### Work order
Using the material below, return exactly the lines between the one holding "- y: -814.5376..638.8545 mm" and the one holding "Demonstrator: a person", inclusive, and no others.

──────

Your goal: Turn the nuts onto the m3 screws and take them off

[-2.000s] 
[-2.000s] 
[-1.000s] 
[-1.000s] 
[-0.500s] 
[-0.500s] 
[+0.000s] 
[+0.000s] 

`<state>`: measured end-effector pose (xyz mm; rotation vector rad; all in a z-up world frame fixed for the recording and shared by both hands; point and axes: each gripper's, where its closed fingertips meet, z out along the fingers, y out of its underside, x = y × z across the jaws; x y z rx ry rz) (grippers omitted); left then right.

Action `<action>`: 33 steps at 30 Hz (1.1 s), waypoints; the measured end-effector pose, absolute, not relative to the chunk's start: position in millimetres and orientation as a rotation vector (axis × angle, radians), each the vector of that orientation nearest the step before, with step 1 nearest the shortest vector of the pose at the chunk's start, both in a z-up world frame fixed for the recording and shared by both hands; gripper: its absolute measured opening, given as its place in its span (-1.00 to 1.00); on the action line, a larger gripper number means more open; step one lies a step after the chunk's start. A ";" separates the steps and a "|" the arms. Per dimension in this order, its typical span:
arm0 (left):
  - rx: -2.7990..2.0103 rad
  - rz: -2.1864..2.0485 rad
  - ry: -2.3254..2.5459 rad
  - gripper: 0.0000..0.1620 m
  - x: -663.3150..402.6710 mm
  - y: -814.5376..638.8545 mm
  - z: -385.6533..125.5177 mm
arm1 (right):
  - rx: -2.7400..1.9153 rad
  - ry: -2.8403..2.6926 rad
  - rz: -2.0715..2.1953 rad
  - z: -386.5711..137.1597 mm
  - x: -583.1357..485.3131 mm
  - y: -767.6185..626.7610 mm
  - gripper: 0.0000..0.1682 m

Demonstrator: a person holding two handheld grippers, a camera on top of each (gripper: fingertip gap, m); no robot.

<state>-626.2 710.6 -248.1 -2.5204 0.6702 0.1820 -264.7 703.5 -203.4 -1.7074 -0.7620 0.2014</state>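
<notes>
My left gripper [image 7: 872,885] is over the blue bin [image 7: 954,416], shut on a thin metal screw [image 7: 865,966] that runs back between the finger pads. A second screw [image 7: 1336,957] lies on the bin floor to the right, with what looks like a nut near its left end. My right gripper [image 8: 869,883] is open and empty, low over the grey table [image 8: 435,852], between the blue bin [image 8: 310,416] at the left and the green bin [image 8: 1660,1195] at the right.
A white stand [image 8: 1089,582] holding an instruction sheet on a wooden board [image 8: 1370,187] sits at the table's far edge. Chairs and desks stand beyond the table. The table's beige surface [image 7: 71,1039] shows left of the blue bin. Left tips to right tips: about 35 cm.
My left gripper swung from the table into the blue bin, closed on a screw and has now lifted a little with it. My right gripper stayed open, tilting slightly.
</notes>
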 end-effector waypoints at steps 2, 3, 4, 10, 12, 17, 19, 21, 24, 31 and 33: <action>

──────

### Exercise result
  - y: -814.5376..638.8545 mm
  - z: -385.6533..125.5177 mm
arm1 (right):
  - rx: -2.7400..1.9153 rad
  - ry: -2.8403..2.6926 rad
  - rz: -2.0715..2.1953 rad
  - z: -386.5711..137.1597 mm
  - x: -583.1357..485.3131 mm
  - y: -767.6185..626.7610 mm
  - gripper: 0.0000..0.1682 m

Demonstrator: a person holding two handheld grippers, a camera on top of each (gripper: fingertip gap, m); no robot.

No additional output is required.